--- REQUIREMENT ---
Transcribe the data below verbatim from the line with "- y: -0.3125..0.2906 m" to the line with "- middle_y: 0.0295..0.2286". Include both of those lines.

Stored data entries:
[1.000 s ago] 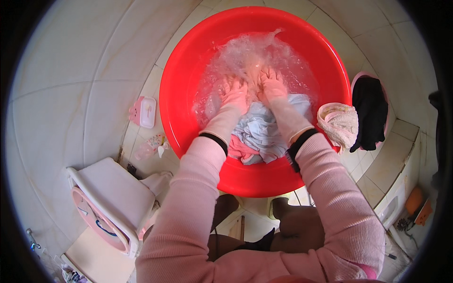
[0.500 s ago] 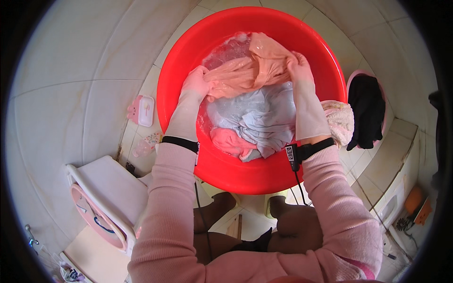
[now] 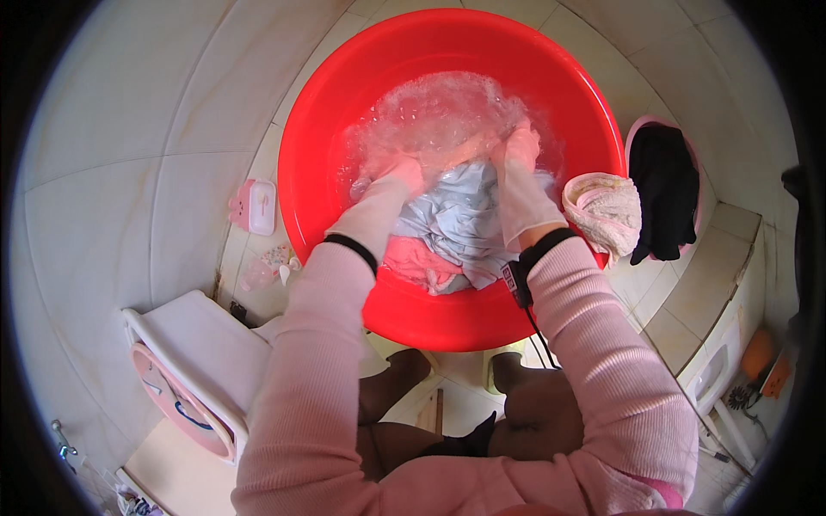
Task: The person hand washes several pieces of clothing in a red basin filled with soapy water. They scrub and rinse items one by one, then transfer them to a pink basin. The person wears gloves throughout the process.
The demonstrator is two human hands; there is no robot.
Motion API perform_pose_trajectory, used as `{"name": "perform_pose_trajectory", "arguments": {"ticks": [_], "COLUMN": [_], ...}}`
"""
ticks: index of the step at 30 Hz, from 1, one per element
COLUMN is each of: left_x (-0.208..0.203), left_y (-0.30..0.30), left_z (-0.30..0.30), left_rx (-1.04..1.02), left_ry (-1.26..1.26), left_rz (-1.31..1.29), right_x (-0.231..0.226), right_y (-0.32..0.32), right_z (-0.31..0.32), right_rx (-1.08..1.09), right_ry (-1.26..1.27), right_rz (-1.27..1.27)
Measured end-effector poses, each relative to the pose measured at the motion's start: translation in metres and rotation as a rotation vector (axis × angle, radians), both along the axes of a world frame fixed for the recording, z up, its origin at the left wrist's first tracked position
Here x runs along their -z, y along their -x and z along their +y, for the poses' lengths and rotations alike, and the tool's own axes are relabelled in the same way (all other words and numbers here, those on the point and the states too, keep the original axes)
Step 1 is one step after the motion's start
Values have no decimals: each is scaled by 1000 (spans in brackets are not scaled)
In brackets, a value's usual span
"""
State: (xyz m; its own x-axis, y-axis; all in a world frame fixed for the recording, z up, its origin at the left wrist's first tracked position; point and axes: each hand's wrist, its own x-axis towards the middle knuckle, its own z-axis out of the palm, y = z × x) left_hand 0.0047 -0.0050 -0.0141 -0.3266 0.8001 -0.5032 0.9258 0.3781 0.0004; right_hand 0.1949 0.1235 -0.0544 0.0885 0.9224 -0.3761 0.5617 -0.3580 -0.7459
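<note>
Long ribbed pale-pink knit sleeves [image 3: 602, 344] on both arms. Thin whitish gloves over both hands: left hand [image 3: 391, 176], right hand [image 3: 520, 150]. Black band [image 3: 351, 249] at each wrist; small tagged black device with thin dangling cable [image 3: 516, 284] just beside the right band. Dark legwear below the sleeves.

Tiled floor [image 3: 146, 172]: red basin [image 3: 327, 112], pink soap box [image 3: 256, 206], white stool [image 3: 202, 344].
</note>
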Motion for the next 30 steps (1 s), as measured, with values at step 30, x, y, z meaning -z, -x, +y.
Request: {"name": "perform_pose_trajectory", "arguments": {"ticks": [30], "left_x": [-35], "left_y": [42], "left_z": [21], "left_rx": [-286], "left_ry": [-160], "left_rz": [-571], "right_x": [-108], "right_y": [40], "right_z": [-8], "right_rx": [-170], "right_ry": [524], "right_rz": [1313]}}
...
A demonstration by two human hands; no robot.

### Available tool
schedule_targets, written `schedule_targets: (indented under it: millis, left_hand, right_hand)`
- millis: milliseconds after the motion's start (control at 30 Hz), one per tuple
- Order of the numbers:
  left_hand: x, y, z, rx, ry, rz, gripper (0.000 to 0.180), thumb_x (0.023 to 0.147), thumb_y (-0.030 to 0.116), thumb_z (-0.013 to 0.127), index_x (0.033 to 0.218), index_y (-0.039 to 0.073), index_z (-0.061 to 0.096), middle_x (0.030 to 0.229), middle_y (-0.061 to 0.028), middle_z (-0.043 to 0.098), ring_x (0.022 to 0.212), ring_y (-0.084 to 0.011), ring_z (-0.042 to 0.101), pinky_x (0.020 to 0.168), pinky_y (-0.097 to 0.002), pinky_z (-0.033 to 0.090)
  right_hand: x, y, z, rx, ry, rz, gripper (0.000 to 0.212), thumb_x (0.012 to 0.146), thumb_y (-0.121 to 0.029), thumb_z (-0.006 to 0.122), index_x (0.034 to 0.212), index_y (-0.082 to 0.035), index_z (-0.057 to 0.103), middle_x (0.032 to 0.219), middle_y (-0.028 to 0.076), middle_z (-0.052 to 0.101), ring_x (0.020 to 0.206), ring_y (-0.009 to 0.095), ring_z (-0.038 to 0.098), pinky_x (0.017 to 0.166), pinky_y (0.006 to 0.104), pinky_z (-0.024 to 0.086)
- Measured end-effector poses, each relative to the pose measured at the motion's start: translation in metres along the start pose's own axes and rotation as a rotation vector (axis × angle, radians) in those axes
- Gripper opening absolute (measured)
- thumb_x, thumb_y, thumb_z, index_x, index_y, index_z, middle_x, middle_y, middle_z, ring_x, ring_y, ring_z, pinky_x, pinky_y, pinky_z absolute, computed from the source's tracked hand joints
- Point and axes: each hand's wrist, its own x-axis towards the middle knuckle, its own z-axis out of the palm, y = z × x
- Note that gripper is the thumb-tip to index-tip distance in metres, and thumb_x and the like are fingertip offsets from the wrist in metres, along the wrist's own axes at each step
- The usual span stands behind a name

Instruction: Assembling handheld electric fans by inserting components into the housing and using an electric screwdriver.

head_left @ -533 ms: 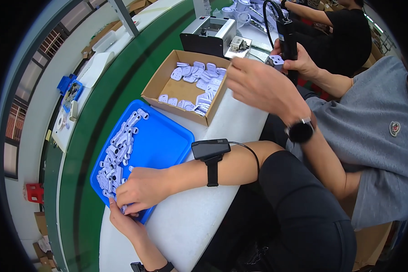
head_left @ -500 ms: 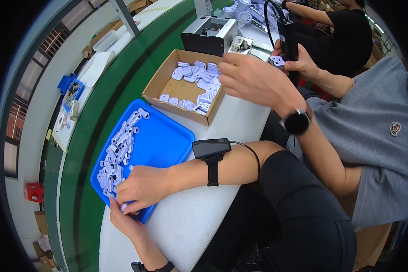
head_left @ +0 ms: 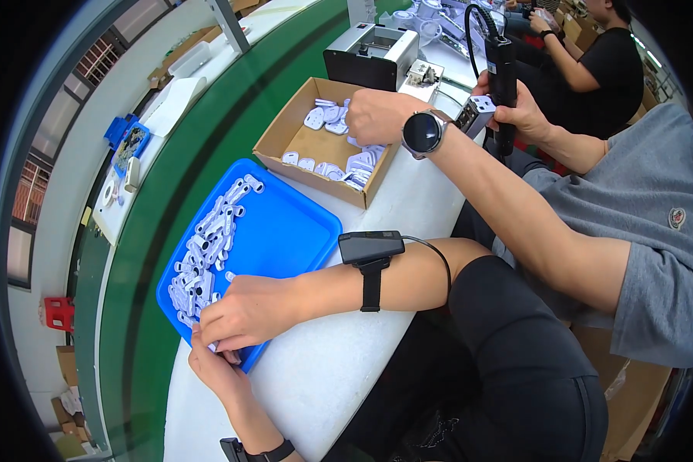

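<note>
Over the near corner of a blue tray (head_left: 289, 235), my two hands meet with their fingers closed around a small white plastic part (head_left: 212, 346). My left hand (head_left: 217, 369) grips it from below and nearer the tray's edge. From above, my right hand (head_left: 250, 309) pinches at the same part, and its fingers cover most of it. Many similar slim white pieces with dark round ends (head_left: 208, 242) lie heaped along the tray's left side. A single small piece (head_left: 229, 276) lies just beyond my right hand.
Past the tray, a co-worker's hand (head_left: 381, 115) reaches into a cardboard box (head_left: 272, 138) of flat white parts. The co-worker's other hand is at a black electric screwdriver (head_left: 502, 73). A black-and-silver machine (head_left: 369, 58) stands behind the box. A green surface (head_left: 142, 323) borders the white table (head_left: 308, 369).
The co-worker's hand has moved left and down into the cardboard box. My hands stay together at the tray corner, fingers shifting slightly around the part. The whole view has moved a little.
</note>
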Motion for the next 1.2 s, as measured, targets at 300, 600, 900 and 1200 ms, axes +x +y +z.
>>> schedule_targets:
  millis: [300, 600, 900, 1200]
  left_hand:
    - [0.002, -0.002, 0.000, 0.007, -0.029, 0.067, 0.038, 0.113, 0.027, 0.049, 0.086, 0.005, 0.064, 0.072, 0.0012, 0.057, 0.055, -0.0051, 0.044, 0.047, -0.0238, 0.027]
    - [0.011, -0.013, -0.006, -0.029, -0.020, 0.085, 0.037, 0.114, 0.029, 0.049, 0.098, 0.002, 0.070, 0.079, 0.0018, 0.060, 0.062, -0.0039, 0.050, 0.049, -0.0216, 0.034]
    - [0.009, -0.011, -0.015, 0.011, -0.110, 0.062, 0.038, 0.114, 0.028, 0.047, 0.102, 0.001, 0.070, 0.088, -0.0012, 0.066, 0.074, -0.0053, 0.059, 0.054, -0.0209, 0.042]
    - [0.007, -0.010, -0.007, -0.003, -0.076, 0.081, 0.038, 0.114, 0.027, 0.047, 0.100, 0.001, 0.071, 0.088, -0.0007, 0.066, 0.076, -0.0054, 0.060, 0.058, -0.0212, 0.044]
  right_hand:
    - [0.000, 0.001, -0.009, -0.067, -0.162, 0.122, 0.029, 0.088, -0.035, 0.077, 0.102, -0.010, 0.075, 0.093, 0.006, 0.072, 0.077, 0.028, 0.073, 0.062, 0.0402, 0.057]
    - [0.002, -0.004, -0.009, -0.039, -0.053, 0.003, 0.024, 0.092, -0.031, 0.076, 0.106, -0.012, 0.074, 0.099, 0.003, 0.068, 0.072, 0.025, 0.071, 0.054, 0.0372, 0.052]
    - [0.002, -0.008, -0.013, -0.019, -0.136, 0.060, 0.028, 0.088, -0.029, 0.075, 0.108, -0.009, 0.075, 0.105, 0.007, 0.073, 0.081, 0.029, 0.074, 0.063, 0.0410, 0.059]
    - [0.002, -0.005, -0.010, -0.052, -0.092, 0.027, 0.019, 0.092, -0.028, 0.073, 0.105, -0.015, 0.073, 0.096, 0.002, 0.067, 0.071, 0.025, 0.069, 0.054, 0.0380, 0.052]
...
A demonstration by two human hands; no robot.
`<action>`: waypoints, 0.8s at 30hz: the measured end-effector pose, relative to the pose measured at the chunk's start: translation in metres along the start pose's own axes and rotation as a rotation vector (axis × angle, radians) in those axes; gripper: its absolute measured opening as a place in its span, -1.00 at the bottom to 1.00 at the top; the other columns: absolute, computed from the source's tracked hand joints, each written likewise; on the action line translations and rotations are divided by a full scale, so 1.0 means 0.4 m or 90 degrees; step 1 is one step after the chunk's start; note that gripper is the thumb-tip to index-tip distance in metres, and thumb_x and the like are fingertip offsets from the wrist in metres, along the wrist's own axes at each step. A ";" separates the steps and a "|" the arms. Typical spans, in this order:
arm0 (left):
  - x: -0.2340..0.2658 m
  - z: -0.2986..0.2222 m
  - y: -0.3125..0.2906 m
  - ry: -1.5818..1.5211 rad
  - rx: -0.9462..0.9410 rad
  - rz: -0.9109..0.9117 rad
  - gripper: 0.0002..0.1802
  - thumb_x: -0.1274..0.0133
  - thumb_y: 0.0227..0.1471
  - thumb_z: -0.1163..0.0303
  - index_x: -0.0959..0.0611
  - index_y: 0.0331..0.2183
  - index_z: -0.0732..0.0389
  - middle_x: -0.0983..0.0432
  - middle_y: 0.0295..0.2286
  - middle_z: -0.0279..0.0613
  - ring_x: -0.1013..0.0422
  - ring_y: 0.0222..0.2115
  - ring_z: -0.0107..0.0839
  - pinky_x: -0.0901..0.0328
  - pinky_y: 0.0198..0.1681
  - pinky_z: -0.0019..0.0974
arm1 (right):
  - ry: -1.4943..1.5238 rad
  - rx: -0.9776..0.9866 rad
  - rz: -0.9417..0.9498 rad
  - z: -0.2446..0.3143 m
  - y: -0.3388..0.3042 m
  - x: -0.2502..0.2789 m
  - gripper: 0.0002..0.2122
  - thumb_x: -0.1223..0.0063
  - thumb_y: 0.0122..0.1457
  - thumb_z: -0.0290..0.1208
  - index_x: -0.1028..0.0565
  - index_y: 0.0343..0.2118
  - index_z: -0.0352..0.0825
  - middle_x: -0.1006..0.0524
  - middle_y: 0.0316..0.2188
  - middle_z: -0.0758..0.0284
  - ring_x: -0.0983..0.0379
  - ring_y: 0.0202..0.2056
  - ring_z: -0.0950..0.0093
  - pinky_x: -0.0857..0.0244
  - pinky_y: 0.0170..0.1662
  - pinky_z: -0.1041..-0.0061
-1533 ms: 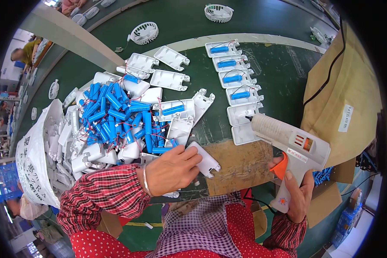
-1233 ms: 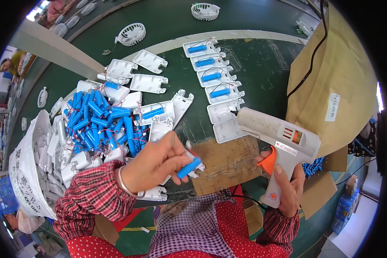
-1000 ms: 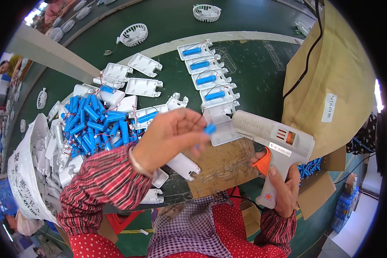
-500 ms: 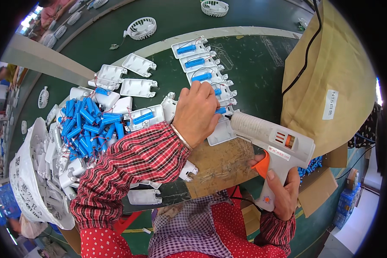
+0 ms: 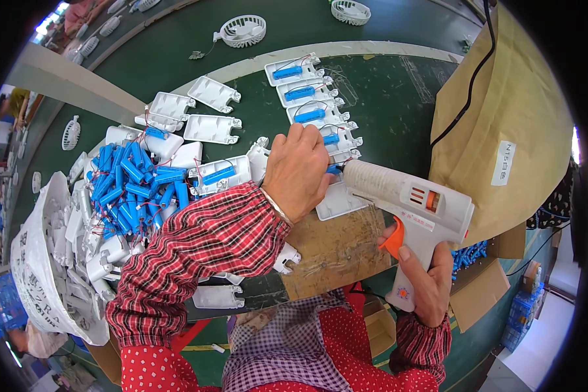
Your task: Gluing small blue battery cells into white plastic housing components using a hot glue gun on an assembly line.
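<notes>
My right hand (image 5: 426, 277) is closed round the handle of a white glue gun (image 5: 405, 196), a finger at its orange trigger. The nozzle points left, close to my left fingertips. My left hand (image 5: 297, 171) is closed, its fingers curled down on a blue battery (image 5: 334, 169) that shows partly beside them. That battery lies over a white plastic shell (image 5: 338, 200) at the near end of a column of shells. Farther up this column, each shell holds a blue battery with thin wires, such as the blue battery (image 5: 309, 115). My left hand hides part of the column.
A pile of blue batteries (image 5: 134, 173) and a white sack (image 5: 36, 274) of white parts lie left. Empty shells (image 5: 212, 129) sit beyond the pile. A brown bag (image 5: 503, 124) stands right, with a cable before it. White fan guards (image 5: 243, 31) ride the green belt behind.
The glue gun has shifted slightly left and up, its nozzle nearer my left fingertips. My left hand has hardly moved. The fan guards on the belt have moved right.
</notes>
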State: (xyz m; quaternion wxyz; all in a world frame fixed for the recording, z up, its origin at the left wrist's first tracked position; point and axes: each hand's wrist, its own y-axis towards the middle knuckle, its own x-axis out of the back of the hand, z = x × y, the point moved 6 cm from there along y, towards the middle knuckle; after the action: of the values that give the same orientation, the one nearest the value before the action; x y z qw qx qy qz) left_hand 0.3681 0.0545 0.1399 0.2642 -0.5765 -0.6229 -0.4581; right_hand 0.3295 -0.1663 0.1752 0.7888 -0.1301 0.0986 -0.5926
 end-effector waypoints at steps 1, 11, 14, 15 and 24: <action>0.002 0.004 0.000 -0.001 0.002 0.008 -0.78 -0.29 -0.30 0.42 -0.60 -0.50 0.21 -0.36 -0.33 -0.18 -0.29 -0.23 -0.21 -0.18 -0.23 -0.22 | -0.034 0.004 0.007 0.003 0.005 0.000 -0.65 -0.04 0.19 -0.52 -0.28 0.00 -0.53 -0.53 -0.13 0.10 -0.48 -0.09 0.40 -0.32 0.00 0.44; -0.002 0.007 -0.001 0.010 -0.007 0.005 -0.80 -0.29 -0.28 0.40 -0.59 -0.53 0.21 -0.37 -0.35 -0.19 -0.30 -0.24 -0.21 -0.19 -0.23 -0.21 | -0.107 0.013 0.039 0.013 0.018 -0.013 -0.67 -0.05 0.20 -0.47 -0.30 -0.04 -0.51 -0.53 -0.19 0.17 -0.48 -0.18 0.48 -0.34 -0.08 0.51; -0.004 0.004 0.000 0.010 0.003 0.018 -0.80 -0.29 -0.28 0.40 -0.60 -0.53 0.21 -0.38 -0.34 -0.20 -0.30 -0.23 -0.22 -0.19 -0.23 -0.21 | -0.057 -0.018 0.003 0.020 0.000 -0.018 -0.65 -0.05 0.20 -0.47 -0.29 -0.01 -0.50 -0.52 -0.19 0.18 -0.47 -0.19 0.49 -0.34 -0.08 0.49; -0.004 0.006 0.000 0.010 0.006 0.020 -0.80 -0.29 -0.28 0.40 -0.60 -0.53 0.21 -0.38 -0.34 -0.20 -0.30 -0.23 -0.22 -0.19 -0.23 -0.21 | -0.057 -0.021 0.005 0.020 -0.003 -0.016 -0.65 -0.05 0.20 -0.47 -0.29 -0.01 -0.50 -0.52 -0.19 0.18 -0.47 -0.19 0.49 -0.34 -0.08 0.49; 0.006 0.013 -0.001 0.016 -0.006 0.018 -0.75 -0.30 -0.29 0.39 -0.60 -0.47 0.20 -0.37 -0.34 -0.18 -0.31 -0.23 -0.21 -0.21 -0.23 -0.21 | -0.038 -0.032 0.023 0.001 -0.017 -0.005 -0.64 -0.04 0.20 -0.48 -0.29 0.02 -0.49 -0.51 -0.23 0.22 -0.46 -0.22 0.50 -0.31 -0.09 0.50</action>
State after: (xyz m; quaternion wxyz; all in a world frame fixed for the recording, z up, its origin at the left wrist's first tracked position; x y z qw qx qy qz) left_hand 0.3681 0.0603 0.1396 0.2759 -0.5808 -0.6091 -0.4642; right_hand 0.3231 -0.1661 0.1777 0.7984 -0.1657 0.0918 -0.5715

--- EXERCISE RESPONSE ---
  - y: -0.3125..0.2906 m
  - ry: -1.5818..1.5211 rad
  - rx: -0.9462..0.9410 rad
  - rz: -0.9109..0.9117 rad
  - gripper: 0.0002..0.1802
  - thumb_x: -0.1274..0.0133
  - thumb_y: 0.0227..0.1471
  - thumb_z: -0.1163..0.0303
  - index_x: -0.0959..0.0611
  - index_y: 0.0331..0.2183
  - index_z: -0.0732..0.0389
  - middle_x: -0.0983..0.0432
  - middle_y: 0.0295..0.2286

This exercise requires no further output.